Even so, zoo president Toshimitsu Doi said that the panda's birth caught staff off guard.

"We're very surprised, as it seems like it was born all of a sudden," said Doi. "While one may normally be worried about it being born that way, as one can see from the video she's caring and used to being a parent from the start. So we're quite happy."

Both Shin Shin and Ri Ri were imported from China in February 2011, going on display not long after the devastating earthquake and tsunami that hit Japan. They are on a 10-year loan for $1m a year.

Zoo officials have said that both the mother and infant appear to be in good health. The sex of the baby has not been announced.

Panda births are extremely rare because of the great difficulties the animals have in conceiving. The new addition at Ueno Zoo is even more remarkable because it was born naturally. Zoos often have to artificially inseminate female panda's in order for them to reproduce.

Pandas at a zoo in southern China
Pandas are an endangered species

'Panda Dimplomacy'

The World Wildlife Fund says that the giant panda is an endangered species with a growing human population and habitat loss threatening the existence of China's national symbol.
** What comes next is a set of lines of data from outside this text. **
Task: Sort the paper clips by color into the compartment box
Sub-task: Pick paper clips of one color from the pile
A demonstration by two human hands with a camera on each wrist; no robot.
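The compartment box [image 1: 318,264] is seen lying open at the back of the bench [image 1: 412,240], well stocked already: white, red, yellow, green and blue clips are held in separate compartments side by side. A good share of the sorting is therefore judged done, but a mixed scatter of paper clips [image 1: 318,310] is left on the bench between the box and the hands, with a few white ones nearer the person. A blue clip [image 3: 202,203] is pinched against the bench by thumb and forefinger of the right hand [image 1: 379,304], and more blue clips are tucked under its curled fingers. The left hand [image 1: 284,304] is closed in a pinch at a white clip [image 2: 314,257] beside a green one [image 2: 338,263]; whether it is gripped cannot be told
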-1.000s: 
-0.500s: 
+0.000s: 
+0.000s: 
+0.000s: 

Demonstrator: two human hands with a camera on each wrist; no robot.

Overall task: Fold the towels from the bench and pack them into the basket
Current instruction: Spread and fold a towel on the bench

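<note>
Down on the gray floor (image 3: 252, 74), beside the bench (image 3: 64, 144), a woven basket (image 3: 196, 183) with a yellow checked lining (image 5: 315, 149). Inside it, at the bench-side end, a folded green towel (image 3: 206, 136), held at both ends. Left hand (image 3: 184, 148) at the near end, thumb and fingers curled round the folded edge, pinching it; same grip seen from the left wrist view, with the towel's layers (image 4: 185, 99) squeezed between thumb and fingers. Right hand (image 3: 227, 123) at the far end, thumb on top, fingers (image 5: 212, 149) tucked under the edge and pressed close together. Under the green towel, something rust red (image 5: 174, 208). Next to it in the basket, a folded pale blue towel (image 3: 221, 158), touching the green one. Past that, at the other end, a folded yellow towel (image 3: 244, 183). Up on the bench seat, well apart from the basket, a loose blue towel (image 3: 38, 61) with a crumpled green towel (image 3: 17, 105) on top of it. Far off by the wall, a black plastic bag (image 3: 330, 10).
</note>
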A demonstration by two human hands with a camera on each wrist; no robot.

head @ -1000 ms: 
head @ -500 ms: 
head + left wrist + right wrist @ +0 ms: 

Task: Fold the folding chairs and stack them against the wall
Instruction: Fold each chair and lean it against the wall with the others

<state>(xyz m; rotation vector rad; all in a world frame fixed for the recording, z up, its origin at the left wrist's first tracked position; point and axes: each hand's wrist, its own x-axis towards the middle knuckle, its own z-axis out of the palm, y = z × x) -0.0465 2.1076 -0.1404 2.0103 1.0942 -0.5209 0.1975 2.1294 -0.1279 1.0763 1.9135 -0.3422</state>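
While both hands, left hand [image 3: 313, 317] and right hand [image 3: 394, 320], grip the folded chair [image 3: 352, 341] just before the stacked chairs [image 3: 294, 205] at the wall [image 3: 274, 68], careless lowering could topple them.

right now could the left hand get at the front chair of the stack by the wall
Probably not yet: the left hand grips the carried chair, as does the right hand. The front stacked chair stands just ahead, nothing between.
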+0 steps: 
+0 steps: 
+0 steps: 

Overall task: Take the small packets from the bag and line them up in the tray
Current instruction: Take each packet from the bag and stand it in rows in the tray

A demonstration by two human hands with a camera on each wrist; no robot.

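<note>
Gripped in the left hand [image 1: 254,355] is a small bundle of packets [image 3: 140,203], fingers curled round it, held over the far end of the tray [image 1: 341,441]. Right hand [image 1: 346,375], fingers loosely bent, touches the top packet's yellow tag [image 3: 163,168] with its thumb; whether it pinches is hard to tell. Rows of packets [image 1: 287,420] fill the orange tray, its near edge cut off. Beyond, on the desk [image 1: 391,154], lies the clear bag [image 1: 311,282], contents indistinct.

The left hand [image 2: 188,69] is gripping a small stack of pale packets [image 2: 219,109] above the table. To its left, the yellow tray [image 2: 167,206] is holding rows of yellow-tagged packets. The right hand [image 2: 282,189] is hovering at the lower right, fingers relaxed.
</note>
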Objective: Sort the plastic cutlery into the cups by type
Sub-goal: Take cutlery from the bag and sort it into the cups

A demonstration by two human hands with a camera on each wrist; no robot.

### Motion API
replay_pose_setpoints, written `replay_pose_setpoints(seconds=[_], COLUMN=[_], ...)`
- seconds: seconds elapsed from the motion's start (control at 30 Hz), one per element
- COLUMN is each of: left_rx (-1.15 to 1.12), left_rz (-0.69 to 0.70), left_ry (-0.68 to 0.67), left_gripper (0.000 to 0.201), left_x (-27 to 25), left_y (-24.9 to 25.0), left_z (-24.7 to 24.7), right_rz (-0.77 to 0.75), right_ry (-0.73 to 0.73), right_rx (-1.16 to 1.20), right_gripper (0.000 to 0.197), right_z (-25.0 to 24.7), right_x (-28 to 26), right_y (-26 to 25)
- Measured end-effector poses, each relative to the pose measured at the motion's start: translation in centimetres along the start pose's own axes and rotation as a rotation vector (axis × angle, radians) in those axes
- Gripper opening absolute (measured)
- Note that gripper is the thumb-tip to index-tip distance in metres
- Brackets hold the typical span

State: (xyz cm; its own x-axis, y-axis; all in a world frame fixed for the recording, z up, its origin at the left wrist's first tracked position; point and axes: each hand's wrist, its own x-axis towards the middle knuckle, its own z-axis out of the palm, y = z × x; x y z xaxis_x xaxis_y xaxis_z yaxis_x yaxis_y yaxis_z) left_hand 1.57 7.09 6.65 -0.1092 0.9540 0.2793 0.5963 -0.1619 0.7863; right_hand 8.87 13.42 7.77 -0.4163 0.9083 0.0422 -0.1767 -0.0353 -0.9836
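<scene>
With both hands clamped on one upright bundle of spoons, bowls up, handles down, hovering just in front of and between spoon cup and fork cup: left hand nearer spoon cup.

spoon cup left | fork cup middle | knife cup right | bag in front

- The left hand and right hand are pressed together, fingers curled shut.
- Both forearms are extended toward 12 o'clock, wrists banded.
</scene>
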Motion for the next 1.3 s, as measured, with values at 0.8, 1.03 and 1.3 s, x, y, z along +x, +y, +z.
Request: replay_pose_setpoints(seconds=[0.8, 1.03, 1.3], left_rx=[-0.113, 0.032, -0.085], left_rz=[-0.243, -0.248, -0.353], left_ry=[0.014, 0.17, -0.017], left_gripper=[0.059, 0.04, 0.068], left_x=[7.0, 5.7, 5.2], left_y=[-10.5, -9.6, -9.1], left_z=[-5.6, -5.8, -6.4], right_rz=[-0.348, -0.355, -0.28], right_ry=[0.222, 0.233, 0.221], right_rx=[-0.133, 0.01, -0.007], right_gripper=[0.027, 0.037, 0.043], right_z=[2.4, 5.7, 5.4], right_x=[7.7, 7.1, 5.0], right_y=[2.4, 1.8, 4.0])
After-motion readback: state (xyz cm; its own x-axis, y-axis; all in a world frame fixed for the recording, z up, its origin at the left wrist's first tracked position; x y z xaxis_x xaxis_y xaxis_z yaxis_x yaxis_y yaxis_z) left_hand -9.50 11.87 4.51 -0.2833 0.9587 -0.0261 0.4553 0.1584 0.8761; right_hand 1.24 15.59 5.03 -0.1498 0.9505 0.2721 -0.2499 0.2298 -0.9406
Radical steps are being taken to counter the threat with a zoo in Mexico launching an audacious breeding programme. Chapultepec Zoo in Mexico City announced plans to artificially inseminate its panda, Xin Xin with frozen semen imported from China.

The "panda diplomacy", if successful, will see Mexico sending its newborn pandas to China in exchange for the $1m fee for the breeding programme being waived.

Jose Bernal, director of the zoo, labelled the deal historic.

"The idea is that in the next reproductive cycle, two specialists from the People's Republic of China could try to artificially inseminate the giant panda Xin Xin," he said.

Chapultepec Zoo has developed a reputation for successfully breeding pandas, with Xin Xin the first of the species to be born outside China, in 1990. Eight giant pandas have been born at the zoo, with five reaching adulthood.